Stored items from a collection
══════

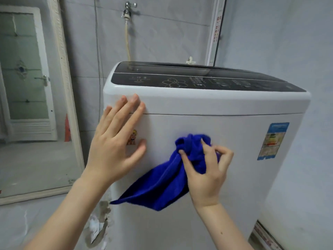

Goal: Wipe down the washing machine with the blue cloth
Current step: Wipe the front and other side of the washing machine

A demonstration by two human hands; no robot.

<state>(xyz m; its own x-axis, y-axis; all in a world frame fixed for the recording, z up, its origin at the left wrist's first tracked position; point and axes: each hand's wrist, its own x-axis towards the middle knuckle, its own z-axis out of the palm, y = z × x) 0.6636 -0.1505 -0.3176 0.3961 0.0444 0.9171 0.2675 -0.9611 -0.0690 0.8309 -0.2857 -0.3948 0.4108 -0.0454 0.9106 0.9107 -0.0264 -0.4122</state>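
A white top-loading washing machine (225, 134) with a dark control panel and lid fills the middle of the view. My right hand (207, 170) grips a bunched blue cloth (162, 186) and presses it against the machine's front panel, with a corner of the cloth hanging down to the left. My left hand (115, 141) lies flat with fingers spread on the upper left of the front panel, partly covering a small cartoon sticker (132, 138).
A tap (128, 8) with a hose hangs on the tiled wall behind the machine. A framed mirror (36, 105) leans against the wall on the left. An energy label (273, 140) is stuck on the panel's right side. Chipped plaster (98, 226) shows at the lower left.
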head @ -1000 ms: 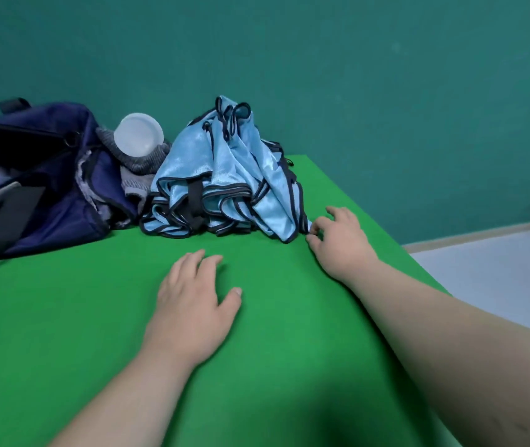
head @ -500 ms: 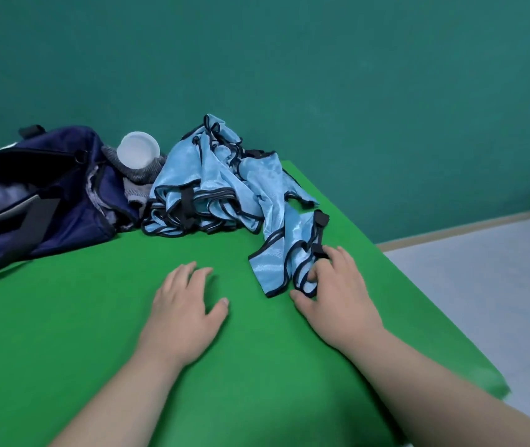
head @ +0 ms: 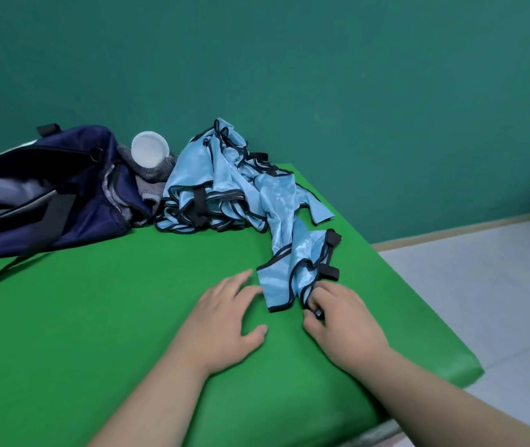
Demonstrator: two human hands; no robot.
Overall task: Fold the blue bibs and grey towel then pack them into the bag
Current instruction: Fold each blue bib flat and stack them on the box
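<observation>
Bib (head: 299,256) lengthwise, pile (head: 205,191) to R hand (head: 344,321)

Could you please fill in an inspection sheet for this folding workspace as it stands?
Surface: green padded table, smooth.
Job's things: heap of light-blue satin bibs with black trim at the far edge, unfolded; one trailing bib stretches from it toward the hands; crumpled grey towel between the heap and the open navy fabric bag.
Clutter: white round plastic object resting on the towel.
Hands: left hand flat on the table, holding nothing; right hand pinches the trailing bib's black edge.
Cables: nothing seen.
Surroundings: teal wall; pale tiled floor to the right.
</observation>
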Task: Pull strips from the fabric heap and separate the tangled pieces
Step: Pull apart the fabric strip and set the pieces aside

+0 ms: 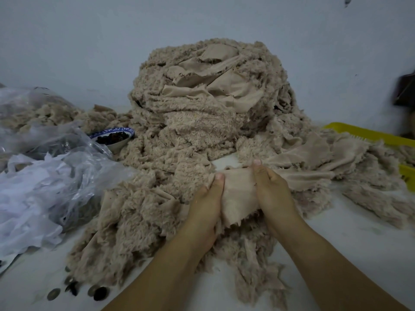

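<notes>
Tall fabric heap (202, 104) of beige fleecy strips stands mid-table against the pale far wall (89, 41), spilling out toward the near edge and to both sides. Some pieces show shaggy pile, others a smooth backing. Both hands work at the near foot of the heap. Left hand (206, 212) grasps the left edge of one strip (239, 194), thumb on top, fingers curled under the cloth. Right hand (272, 194) grasps the same strip's right side, thumb pressed on top, fingers hidden below. Strip lies smooth side up, drawn flat between the two hands, its near edge frayed. Its right end runs off to the right into the spread pieces. Cannot tell whether it is free of the pieces beneath it. White table (359, 254) shows bare at near right. Yellow tray (370, 135) sits at far right, its near part covered by fleecy scraps. Left side: crumpled clear plastic bags (67, 167), the far one holding more beige scraps, the near one something white. A blue-and-white bowl (113, 136) with dark contents sits just beside the heap's left flank, partly behind a bag. Near left on the table: a few small round discs (54, 294), dark and silvery, too blurred to identify. Far right against the wall: a dark object (405, 88), blurred.
</notes>
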A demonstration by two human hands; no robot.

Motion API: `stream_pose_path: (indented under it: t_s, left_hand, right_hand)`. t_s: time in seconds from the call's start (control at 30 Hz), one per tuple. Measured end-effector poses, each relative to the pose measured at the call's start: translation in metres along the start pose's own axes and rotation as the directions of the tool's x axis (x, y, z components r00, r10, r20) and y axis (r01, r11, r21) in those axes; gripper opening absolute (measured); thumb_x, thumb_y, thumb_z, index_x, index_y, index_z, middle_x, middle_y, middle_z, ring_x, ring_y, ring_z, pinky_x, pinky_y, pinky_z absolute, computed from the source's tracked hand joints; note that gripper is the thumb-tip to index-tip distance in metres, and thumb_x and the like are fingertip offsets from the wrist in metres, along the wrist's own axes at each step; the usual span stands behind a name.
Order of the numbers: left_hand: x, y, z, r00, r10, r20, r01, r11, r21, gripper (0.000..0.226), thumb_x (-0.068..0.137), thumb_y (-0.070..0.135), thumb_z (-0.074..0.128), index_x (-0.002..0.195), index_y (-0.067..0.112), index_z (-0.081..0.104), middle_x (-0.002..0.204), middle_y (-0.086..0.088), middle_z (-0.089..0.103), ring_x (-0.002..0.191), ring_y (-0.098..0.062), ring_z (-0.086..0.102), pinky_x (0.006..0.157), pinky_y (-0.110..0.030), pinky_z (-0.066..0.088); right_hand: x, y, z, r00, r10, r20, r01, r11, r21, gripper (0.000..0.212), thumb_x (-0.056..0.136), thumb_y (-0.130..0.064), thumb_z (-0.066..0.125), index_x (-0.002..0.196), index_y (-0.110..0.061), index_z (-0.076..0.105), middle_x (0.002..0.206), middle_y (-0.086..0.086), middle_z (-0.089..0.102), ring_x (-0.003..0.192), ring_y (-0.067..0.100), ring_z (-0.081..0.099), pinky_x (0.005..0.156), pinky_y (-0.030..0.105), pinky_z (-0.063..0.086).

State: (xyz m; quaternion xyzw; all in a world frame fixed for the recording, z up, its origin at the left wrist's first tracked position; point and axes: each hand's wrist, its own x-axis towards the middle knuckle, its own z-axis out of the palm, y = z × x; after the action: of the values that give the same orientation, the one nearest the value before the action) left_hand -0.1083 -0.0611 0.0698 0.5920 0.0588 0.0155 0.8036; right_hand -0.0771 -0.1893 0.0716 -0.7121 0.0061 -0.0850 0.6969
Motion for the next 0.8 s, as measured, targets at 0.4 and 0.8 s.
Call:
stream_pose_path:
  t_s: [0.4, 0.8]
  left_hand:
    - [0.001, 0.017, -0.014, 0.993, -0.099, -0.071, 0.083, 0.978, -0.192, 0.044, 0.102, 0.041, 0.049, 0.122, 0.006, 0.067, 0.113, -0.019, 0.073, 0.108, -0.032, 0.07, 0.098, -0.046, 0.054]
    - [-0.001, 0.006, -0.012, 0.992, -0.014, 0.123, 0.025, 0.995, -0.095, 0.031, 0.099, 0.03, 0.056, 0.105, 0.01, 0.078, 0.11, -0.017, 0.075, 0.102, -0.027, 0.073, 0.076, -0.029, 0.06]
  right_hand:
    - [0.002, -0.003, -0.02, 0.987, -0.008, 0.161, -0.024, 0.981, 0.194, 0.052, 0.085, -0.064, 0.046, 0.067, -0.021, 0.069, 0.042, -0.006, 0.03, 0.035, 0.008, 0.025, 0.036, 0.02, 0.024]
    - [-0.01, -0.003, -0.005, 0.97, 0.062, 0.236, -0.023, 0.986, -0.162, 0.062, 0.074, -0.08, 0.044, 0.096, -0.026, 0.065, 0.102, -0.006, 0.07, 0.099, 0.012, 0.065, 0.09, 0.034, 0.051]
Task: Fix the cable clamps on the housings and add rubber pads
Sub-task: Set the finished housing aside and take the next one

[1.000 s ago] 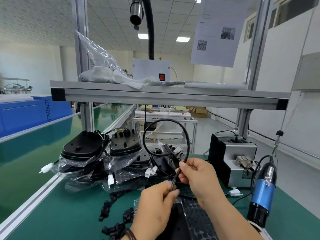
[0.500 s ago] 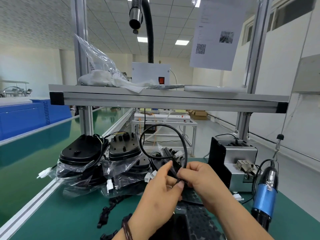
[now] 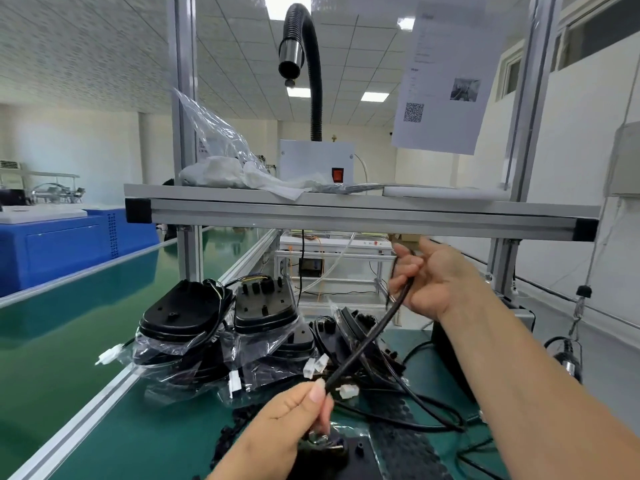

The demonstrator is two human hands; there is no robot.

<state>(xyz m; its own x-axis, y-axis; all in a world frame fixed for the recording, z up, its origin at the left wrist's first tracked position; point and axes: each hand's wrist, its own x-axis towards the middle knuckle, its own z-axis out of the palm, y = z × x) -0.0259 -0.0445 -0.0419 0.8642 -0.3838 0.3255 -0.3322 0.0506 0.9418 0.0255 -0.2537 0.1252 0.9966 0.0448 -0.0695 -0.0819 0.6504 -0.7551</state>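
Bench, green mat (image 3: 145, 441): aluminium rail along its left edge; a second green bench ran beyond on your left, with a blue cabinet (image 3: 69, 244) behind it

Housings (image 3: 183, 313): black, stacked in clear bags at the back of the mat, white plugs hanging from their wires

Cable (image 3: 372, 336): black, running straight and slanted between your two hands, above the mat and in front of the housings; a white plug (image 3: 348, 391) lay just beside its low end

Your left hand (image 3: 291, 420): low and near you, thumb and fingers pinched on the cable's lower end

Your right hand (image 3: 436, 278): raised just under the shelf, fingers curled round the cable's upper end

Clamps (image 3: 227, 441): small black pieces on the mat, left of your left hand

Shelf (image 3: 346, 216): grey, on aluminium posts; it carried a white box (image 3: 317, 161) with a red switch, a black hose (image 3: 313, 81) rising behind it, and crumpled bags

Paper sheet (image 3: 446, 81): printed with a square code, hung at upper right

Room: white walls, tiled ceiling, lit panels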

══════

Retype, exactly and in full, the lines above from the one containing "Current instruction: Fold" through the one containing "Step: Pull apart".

• [FINISHED EXERCISE]:
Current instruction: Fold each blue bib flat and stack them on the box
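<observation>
Bib (head: 299,256) lengthwise, pile (head: 205,191) to R hand (head: 344,321)

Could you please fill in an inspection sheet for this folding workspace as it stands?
Surface: green padded table, smooth.
Job's things: heap of light-blue satin bibs with black trim at the far edge, unfolded; one trailing bib stretches from it toward the hands; crumpled grey towel between the heap and the open navy fabric bag.
Clutter: white round plastic object resting on the towel.
Hands: left hand flat on the table, holding nothing; right hand pinches the trailing bib's black edge.
Cables: nothing seen.
Surroundings: teal wall; pale tiled floor to the right.
</observation>
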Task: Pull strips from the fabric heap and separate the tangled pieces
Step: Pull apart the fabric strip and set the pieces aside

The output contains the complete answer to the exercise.